- Description of the task: A verbatim reproduction of the lines below, from the line containing "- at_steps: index" through the line containing "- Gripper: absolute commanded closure", both ends included, is the whole required output.

- Supplied data:
+-------+
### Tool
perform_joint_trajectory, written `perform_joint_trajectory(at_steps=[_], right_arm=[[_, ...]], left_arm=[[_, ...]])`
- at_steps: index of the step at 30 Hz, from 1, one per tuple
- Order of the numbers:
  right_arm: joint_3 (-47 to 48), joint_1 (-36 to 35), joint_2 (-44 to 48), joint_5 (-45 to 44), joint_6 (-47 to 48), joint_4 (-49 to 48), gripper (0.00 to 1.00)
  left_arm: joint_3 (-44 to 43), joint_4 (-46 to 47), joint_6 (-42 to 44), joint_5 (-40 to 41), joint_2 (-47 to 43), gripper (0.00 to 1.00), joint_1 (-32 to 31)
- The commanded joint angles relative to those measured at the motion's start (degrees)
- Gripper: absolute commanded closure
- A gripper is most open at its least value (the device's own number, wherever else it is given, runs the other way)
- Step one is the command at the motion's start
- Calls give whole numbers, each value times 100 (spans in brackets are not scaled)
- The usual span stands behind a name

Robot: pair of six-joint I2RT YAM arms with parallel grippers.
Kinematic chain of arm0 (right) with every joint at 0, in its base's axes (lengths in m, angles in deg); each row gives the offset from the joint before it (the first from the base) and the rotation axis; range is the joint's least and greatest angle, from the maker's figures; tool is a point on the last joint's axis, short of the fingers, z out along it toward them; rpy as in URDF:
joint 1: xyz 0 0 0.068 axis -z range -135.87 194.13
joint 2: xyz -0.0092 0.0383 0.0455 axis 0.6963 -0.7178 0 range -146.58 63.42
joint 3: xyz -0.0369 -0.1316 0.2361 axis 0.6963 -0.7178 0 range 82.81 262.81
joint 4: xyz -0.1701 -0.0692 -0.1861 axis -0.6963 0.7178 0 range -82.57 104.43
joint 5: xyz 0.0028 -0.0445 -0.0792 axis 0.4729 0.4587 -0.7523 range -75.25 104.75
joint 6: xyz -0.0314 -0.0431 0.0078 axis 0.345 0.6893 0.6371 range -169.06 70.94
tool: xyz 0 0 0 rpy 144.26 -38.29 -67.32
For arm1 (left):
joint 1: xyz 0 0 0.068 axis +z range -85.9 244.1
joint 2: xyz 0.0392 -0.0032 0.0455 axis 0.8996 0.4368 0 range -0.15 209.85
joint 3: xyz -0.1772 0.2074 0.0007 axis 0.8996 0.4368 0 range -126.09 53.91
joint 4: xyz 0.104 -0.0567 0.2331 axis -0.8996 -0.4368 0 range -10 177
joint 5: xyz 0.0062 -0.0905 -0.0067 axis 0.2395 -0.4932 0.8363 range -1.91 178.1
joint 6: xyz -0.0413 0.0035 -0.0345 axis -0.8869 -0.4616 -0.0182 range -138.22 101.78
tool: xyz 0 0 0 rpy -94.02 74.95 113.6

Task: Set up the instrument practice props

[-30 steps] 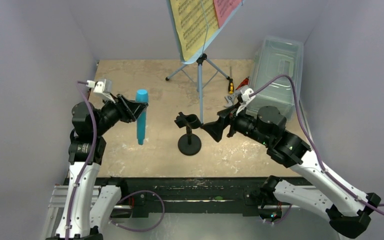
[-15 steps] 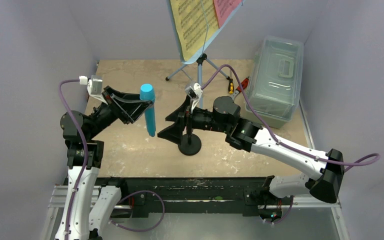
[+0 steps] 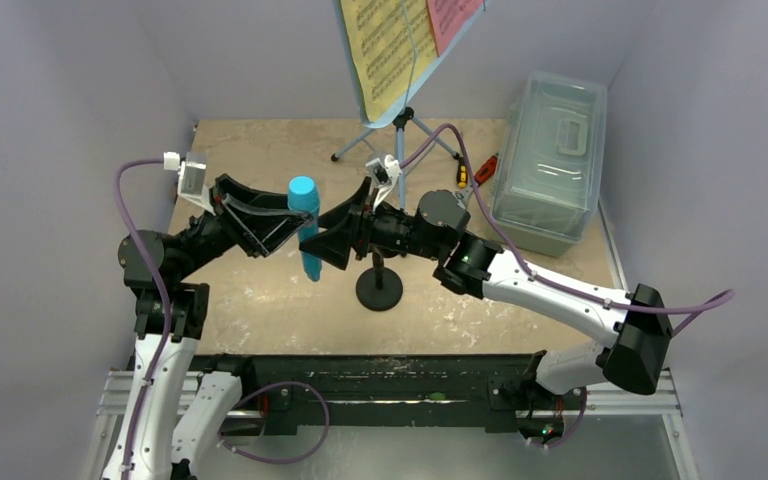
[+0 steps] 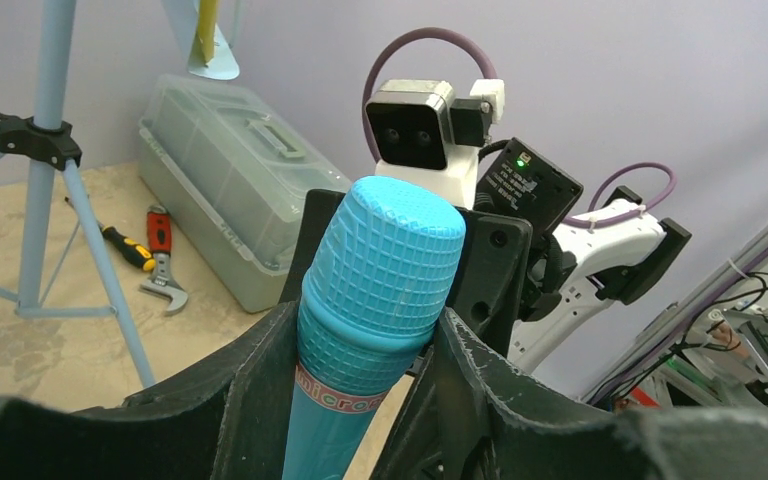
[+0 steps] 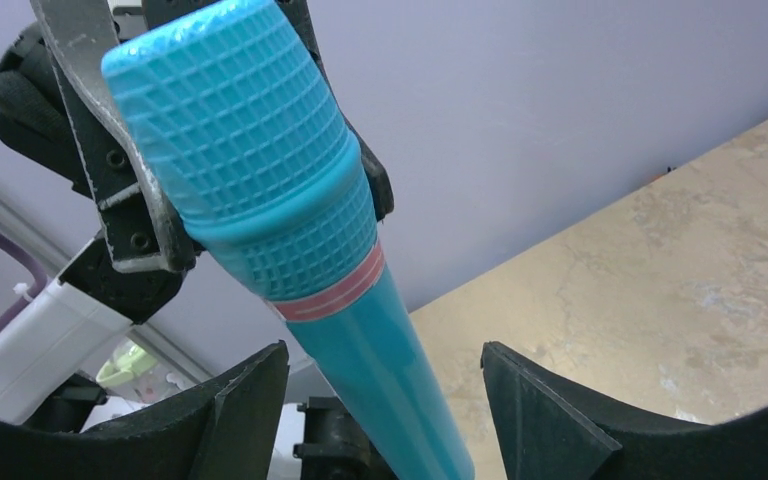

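Observation:
My left gripper (image 3: 295, 222) is shut on the cyan microphone (image 3: 306, 230), holding it upright in the air left of the black round-base mic stand (image 3: 379, 287). In the left wrist view its fingers (image 4: 260, 390) press the grille just above the pink band of the microphone (image 4: 375, 290). My right gripper (image 3: 332, 238) reaches in from the right. It stands open around the handle of the microphone (image 5: 360, 330), with a gap on each side. The light blue music stand (image 3: 400, 130) at the back carries a yellow page (image 3: 385, 45) and a pink page (image 3: 450, 18).
A clear lidded box (image 3: 548, 150) sits at the back right. A screwdriver (image 3: 462, 172) and a red-handled wrench (image 3: 485, 165) lie beside it. The music stand's tripod legs (image 4: 45, 170) spread over the back of the table. Purple walls close in on both sides.
My right arm swung left from the mic stand to the microphone, and its jaws narrowed. My left gripper carried the microphone up and to the right.

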Motion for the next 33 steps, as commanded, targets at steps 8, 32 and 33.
perform_joint_trajectory(at_steps=[8,32,33], right_arm=[[-163,-36,66,-172,-294,-890,62],[-1167,1360,2141,573,-1528,-855,100],[-1185,1358,2137,620,-1611,-967,100]], left_arm=[[-9,841,-539,-317,143,100,-183],[266,442,-259,340,514,3,-1122],[252,271,-46,556,587,4,-1425]])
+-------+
- Your solution:
- at_steps: index of the step at 30 Hz, from 1, one per tuple
- Order of the numbers:
  right_arm: joint_3 (-47 to 48), joint_1 (-36 to 35), joint_2 (-44 to 48), joint_5 (-45 to 44), joint_6 (-47 to 48), joint_4 (-49 to 48), gripper (0.00 to 1.00)
  left_arm: joint_3 (-44 to 43), joint_4 (-46 to 47), joint_6 (-42 to 44), joint_5 (-40 to 41), joint_2 (-47 to 43), gripper (0.00 to 1.00), joint_1 (-32 to 31)
- The commanded joint angles relative to those measured at the motion's start (degrees)
- Gripper: absolute commanded closure

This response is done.